WHAT YOU NEED TO DO » Please give back the listing below word for word and drop any images.
+ + + +
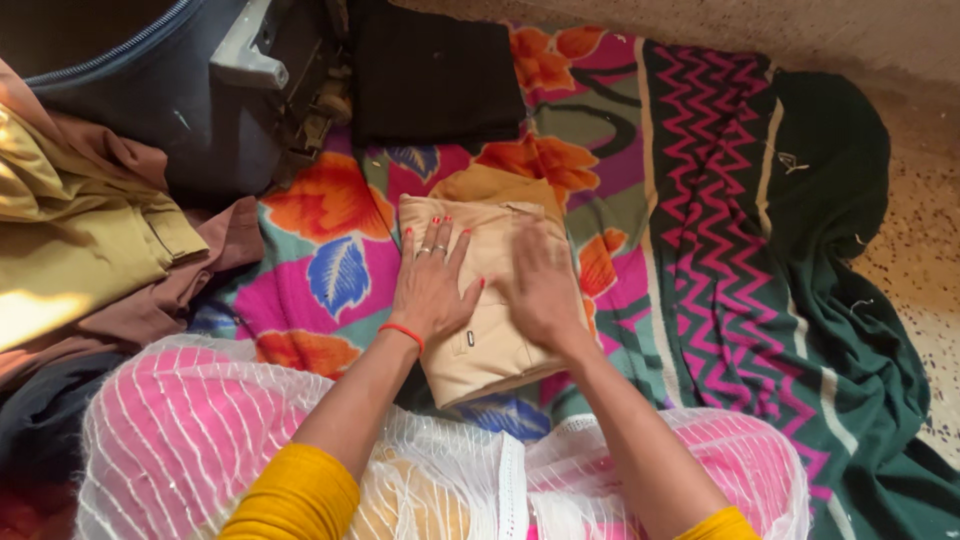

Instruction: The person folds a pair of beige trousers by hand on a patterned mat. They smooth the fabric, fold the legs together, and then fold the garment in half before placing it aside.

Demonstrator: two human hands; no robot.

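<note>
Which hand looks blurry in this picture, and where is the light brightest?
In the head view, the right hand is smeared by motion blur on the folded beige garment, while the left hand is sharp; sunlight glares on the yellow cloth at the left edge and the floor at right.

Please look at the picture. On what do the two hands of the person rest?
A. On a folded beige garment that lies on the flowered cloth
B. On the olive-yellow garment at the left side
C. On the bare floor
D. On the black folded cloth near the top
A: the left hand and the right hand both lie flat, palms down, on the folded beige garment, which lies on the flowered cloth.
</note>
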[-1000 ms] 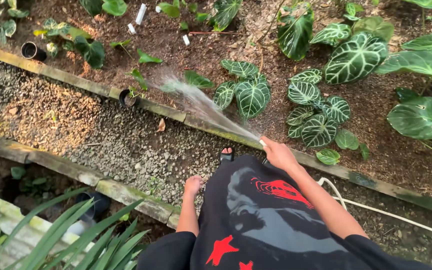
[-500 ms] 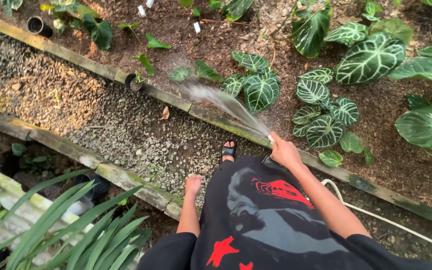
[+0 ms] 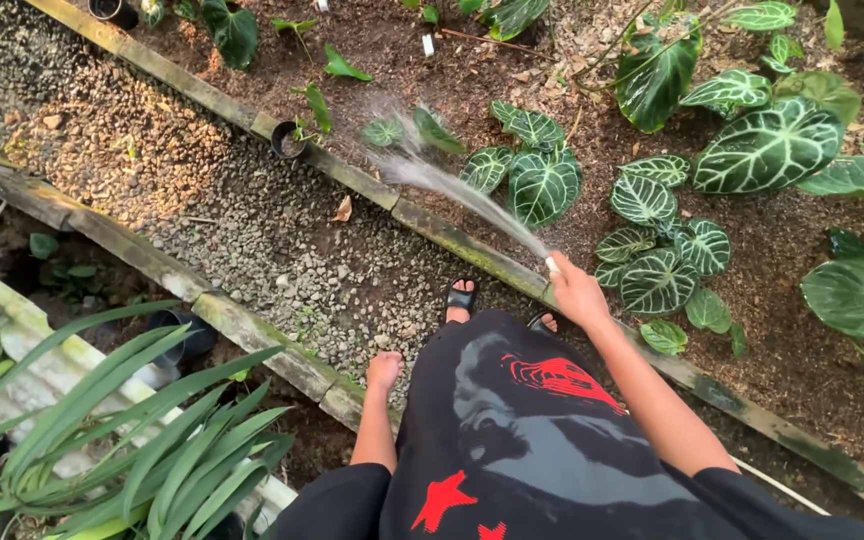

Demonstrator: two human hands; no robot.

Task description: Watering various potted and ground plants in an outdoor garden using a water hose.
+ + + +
THE COMPLETED TASK »
Instruction: The person folds a pair of beige trousers by hand on a patterned mat. They smooth the fabric, fold the legs together, and then fold the garment in half before placing it aside.

Demonstrator: two human hands; no robot.

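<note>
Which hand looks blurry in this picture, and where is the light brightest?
In the head view, the right hand is smeared by motion blur on the folded beige garment, while the left hand is sharp; sunlight glares on the yellow cloth at the left edge and the floor at right.

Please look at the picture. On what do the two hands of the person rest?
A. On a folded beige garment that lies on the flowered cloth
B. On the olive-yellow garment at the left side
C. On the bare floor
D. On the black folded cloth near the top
A: the left hand and the right hand both lie flat, palms down, on the folded beige garment, which lies on the flowered cloth.
</note>
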[-1000 ms] 
[-500 ms] 
[+0 ms] 

Demonstrator: two human hands; no robot.

Task description: Watering various potted and ground plants in an outdoor garden using a water hose.

Now the exercise is complete.